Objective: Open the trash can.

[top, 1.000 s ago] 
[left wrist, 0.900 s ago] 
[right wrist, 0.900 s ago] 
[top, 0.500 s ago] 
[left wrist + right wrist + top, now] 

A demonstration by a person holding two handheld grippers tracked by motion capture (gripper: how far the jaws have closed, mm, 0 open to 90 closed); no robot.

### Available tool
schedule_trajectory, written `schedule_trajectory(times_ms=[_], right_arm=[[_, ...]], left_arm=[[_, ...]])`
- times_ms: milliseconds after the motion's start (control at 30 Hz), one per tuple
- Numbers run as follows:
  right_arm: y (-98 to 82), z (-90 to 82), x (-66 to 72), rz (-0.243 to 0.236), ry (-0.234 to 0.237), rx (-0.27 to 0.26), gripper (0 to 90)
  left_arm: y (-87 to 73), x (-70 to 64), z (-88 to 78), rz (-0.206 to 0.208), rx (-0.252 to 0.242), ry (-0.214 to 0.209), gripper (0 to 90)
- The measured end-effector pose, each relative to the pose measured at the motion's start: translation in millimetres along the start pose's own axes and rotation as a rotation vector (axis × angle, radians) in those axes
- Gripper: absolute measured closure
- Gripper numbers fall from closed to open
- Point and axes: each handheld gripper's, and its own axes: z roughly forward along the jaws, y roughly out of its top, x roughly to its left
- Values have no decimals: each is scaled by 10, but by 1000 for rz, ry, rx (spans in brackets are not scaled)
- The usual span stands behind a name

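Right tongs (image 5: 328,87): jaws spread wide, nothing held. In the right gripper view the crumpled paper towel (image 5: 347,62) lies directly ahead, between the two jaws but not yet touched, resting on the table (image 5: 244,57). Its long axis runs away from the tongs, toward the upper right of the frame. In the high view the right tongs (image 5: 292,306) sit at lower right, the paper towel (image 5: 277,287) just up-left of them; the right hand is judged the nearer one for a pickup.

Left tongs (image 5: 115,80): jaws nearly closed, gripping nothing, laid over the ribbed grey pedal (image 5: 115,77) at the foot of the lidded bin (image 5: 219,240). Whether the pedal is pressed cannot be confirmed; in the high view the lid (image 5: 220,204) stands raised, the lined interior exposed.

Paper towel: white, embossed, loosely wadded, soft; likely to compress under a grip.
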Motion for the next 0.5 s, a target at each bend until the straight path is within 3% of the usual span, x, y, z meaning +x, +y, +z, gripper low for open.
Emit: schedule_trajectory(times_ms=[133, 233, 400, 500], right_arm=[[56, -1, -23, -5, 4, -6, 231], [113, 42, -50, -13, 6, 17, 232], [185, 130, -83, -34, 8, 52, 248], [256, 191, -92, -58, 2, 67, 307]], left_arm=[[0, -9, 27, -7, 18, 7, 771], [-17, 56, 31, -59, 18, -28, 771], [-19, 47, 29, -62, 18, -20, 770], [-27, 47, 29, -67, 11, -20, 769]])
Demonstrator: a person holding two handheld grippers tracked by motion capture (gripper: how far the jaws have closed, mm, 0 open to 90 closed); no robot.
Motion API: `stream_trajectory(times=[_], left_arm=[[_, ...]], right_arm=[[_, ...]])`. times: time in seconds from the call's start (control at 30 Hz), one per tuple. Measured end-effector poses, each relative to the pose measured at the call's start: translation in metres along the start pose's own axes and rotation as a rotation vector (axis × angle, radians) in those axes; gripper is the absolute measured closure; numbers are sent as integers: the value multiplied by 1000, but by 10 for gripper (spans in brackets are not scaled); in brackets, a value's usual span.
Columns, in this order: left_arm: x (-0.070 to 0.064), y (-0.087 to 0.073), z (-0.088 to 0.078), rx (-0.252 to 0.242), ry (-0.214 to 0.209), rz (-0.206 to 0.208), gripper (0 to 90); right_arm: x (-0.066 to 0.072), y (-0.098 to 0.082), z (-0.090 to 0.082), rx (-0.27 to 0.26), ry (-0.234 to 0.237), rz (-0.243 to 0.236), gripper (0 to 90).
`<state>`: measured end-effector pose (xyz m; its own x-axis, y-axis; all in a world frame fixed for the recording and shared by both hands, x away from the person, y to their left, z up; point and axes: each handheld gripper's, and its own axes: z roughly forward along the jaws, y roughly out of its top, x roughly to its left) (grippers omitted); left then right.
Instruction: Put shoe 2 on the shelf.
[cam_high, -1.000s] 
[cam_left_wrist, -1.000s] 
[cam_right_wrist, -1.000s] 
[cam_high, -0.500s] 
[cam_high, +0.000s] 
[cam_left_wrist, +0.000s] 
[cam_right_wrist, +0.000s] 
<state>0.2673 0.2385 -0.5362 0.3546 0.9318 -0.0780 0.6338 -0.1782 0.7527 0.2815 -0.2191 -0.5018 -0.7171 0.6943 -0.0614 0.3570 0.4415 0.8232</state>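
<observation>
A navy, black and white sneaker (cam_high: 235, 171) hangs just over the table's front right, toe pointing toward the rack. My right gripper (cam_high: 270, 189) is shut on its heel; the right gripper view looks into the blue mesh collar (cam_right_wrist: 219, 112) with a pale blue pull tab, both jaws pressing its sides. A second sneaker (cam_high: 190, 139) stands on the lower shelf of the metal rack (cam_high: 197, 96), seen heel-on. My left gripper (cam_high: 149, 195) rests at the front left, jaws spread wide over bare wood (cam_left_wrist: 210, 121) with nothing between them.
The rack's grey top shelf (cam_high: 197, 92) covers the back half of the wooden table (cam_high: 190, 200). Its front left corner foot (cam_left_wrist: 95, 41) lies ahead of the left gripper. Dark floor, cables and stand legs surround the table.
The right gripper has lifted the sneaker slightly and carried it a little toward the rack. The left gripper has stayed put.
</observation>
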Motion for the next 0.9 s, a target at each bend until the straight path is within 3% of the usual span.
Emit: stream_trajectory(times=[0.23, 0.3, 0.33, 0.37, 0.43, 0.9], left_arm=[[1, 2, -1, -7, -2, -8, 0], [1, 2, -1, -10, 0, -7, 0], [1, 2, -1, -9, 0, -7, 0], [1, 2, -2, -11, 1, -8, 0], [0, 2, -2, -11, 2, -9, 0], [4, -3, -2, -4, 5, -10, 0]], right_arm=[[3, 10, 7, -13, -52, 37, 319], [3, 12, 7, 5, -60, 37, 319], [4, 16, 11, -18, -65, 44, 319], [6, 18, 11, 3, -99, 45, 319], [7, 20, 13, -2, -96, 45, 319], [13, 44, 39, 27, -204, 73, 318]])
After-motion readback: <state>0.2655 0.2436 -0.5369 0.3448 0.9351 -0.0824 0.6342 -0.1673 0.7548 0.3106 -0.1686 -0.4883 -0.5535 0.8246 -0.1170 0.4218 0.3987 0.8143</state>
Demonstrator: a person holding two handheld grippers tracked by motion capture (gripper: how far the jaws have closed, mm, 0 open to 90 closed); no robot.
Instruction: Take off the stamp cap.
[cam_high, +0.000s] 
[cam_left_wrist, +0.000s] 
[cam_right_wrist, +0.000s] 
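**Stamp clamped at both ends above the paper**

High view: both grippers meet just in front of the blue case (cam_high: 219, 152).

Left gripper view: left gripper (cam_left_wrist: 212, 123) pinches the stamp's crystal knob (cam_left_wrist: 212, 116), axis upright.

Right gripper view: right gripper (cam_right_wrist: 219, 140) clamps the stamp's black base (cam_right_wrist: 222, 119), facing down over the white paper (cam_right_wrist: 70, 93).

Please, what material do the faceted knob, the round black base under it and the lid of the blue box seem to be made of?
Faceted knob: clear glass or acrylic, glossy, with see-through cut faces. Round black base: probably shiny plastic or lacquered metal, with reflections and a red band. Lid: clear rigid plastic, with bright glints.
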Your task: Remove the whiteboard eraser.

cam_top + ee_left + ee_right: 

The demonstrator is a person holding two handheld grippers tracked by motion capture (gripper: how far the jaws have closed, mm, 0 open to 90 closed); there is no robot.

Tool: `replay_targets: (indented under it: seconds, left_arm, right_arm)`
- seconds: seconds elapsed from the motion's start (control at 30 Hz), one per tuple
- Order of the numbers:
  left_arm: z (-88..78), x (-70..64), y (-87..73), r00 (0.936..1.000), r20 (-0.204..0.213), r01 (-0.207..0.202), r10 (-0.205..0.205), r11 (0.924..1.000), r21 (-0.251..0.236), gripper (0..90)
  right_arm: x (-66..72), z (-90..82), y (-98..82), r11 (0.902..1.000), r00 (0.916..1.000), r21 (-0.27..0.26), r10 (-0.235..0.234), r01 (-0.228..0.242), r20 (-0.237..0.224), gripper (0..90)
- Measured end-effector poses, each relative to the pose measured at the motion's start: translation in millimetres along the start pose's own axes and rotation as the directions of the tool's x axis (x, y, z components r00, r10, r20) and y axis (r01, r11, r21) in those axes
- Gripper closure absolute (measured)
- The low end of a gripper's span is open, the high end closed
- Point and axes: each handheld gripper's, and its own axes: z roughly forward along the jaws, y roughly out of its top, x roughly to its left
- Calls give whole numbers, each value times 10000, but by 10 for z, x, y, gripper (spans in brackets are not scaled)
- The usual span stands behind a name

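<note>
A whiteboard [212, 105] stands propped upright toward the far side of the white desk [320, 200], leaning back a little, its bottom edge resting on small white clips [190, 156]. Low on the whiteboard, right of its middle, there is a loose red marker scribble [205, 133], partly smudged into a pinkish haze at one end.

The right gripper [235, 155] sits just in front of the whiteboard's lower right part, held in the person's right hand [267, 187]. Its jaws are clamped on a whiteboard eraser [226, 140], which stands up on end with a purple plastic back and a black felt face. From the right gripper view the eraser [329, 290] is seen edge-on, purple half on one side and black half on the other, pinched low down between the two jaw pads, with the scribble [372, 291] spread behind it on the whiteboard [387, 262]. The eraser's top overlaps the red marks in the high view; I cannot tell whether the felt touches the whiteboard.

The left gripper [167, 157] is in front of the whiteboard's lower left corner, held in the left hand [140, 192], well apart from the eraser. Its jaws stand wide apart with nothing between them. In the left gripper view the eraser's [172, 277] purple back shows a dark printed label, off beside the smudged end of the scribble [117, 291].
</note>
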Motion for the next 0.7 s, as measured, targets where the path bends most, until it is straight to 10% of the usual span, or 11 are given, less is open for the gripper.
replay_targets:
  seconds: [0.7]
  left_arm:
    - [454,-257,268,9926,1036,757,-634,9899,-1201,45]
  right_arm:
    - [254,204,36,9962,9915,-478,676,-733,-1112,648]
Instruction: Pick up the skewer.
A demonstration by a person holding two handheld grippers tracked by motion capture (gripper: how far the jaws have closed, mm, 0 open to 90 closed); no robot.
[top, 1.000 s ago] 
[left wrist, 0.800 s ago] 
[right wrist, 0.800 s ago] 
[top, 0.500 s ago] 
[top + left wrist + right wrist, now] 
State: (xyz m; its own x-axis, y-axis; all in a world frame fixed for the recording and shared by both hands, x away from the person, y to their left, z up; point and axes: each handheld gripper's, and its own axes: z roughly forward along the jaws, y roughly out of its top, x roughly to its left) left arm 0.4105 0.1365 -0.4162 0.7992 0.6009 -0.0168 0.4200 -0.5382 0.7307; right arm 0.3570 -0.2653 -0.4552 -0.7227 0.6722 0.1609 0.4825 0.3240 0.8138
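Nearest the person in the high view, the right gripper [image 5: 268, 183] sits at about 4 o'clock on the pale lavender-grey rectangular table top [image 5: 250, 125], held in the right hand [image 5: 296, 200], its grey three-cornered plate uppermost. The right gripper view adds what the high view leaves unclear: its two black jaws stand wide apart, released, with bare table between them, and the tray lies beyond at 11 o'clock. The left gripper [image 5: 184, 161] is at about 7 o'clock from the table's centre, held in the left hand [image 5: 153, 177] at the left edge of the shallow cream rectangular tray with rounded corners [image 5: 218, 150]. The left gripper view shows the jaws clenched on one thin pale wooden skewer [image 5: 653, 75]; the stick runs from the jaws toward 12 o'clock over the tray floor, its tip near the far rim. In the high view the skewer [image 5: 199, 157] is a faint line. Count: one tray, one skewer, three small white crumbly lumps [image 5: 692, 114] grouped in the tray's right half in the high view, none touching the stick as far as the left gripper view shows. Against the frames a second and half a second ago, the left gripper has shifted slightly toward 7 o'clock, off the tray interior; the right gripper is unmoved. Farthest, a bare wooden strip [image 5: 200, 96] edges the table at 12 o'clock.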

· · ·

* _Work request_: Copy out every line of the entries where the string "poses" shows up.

* _Written reply_:
Motion API: `stream_trajectory(times=[_], left_arm=[[_, ...]], right_arm=[[_, ...]])`. times: time in seconds from the call's start (control at 30 Hz), one per tuple. Measured end-effector poses, each relative to the pose measured at the call's start: translation in metres along the start pose's own axes and rotation as a rotation vector (axis × angle, radians) in those axes; gripper is the absolute measured closure; numbers are sent as integers: the value multiplied by 1000, but by 10 for gripper (spans in brackets are not scaled); in brackets, a value's usual span.
- Measured end-effector poses, each relative to the pose measured at the motion's start: translation in millimetres along the start pose's own axes and rotation as the directions of the tool's x axis (x, y, z components r00, r10, r20) and y axis (r01, r11, r21) in those axes

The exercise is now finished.